___ Entries supplied

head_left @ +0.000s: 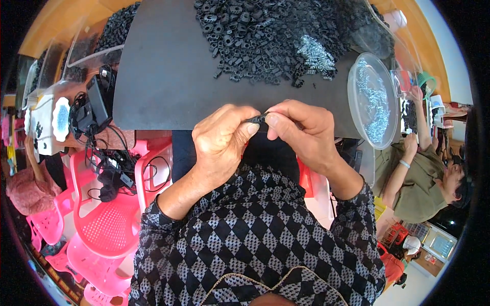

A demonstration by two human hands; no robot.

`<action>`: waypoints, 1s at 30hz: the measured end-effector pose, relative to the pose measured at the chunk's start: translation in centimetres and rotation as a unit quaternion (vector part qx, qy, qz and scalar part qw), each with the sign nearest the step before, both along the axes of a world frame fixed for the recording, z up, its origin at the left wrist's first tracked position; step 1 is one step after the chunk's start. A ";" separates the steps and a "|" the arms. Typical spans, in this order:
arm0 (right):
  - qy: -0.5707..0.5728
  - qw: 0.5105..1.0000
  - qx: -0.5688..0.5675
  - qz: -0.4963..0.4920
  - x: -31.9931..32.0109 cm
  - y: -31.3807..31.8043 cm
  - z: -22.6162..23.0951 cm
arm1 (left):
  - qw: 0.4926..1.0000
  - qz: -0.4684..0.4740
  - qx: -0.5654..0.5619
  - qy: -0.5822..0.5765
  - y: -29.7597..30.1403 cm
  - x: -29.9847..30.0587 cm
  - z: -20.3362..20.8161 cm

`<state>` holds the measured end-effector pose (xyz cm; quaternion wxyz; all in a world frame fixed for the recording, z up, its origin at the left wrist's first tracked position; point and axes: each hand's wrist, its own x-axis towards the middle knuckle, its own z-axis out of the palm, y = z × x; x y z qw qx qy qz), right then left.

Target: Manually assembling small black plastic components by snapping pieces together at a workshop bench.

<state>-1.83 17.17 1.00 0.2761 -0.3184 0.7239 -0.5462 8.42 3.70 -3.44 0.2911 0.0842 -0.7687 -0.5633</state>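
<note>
Both hands meet just in front of the dark table's near edge, pinching one small black plastic part between thumbs and fingertips. My left hand grips its left end, and my right hand closes on its right end. The fingers partly cover the part, so its full shape cannot be made out. Beyond the hands lies a big heap of similar black plastic parts, many with holes through them. A small pile of silvery metal springs rests on the heap's right side.
A round clear tub of springs stands at the table's right edge. Black adapters and tangled cables lie to the left, above pink plastic chairs. Clear bins of black parts sit far left. Another person works at right.
</note>
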 end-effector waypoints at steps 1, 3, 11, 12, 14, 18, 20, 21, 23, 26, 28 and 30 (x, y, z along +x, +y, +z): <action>0.050 0.999 -0.012 0.011 0.0 0.1 -0.2 | 1.000 -0.007 0.012 -0.006 0.0 0.0 -0.1; 0.099 0.995 -0.024 0.021 -0.2 0.0 -0.4 | 1.000 -0.007 0.010 0.003 0.0 0.0 -0.3; 0.428 0.898 -0.084 0.065 -0.7 -0.2 -1.3 | 0.984 -0.047 0.171 -0.020 0.3 0.4 -0.1; 0.428 0.898 -0.084 0.065 -0.7 -0.2 -1.5 | 0.981 -0.050 0.183 -0.029 0.3 0.4 -0.1; 0.442 0.889 -0.108 0.059 -0.8 -0.3 -1.7 | 0.978 -0.052 0.196 -0.038 0.3 0.4 0.0; 0.440 0.892 -0.091 0.055 -0.5 -0.1 -1.7 | 0.996 -0.041 0.073 -0.015 0.1 0.1 -0.2; 0.441 0.889 -0.100 0.071 -0.5 0.0 -2.0 | 0.999 -0.028 0.014 0.004 0.2 0.1 -0.1; 0.442 0.889 -0.100 0.071 -0.4 0.0 -2.1 | 1.000 -0.024 -0.005 0.004 0.2 0.1 0.0; 0.458 0.883 -0.092 0.053 -0.1 0.1 -2.2 | 0.999 -0.021 -0.025 0.005 0.1 0.0 0.1; 0.462 0.881 -0.096 0.036 0.0 -0.1 -2.0 | 0.998 -0.020 -0.053 0.012 0.1 0.2 0.3; 0.441 0.892 -0.090 0.040 -0.1 -0.1 -1.9 | 1.000 -0.020 -0.021 -0.008 0.3 0.3 0.3; 0.420 0.902 -0.084 0.044 -0.2 0.1 -1.8 | 0.999 -0.019 -0.031 -0.007 0.3 0.3 0.3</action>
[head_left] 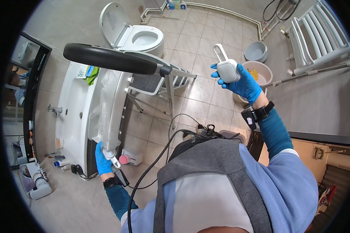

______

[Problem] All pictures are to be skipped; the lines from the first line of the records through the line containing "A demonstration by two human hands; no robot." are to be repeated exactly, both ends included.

[Answer space]
head_left @ +0.000s: 

A demonstration by two human hands; no robot.

Output is complete for this exercise.